» Problem details
A word-for-word copy of the whole listing is the required answer.

» Data provided
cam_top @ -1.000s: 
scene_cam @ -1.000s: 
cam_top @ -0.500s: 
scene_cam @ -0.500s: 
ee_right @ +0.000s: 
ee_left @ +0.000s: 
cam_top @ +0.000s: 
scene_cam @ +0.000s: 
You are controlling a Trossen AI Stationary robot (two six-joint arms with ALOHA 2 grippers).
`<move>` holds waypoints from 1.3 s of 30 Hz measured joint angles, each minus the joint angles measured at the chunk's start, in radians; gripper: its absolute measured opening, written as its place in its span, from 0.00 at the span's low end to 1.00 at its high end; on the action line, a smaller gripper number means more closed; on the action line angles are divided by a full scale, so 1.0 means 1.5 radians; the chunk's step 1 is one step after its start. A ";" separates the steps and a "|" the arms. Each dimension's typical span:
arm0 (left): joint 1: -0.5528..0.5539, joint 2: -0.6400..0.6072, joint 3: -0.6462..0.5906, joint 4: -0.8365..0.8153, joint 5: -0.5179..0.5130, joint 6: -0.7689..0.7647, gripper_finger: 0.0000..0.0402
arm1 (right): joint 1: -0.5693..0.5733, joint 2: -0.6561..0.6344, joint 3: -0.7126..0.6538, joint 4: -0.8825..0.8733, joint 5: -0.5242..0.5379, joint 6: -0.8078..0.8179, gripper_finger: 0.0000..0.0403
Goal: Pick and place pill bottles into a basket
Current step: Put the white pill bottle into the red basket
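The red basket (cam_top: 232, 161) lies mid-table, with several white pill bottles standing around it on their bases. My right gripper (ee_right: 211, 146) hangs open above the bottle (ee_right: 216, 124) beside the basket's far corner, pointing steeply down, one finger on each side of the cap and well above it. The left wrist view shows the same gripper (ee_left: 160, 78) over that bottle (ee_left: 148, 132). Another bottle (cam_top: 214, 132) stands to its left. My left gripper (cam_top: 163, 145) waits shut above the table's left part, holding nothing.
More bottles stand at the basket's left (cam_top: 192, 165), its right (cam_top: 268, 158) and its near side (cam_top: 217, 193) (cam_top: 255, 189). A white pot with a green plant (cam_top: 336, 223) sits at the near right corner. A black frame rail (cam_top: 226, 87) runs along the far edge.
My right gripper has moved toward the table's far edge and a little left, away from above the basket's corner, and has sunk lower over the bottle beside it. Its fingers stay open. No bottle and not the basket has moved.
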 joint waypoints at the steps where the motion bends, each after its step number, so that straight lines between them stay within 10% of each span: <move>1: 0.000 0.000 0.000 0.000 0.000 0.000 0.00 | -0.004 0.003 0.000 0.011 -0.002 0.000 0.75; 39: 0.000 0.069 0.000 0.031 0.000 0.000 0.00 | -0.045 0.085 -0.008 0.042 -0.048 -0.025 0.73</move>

» Answer area
cam_top @ -1.000s: 
scene_cam @ -1.000s: 
cam_top @ -0.500s: 
scene_cam @ -0.500s: 
ee_right @ +0.000s: 
ee_left @ +0.000s: 
cam_top @ +0.000s: 
scene_cam @ +0.000s: 
You are controlling a Trossen AI Stationary robot (two six-joint arms with ALOHA 2 grippers).
`<move>` holds waypoints from 1.3 s of 30 Hz measured joint angles, each minus the joint angles measured at the chunk's start, in radians; gripper: its absolute measured opening, written as its place in its span, from 0.00 at the span's low end to 1.00 at its high end; on the action line, a smaller gripper number means more closed; on the action line angles are divided by a full scale, so 1.0 means 1.5 radians; the chunk's step 1 is one step after its start. A ";" separates the steps and a "|" the arms. Each dimension's typical span:
arm0 (left): joint 1: -0.5528..0.5539, joint 2: -0.6400..0.6072, joint 3: -0.6462..0.5906, joint 4: -0.8365..0.8153, joint 5: -0.5179..0.5130, joint 6: -0.7689..0.7647, gripper_finger: 0.0000..0.0402
arm1 (right): joint 1: -0.5693..0.5733, joint 2: -0.6561..0.6344, joint 3: -0.7126..0.6538, joint 4: -0.8825..0.8733, joint 5: -0.5242..0.5379, joint 6: -0.8078..0.8179, gripper_finger: 0.0000..0.0403
Goal: Pick and place pill bottles into a basket
Current step: Put the white pill bottle into the red basket
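The red basket (cam_top: 232, 161) lies mid-table, with several white pill bottles standing around it on their bases. My right gripper (ee_right: 211, 146) hangs open above the bottle (ee_right: 216, 124) beside the basket's far corner, pointing steeply down, one finger on each side of the cap and well above it. The left wrist view shows the same gripper (ee_left: 160, 78) over that bottle (ee_left: 148, 132). Another bottle (cam_top: 214, 132) stands to its left. My left gripper (cam_top: 163, 145) waits shut above the table's left part, holding nothing.
More bottles stand at the basket's left (cam_top: 192, 165), its right (cam_top: 268, 158) and its near side (cam_top: 217, 193) (cam_top: 255, 189). A white pot with a green plant (cam_top: 336, 223) sits at the near right corner. A black frame rail (cam_top: 226, 87) runs along the far edge.
My right gripper has moved toward the table's far edge and a little left, away from above the basket's corner, and has sunk lower over the bottle beside it. Its fingers stay open. No bottle and not the basket has moved.
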 joint waypoints at the steps where the motion bends, each after its step number, so that straight lines between them stay within 10% of each span: <move>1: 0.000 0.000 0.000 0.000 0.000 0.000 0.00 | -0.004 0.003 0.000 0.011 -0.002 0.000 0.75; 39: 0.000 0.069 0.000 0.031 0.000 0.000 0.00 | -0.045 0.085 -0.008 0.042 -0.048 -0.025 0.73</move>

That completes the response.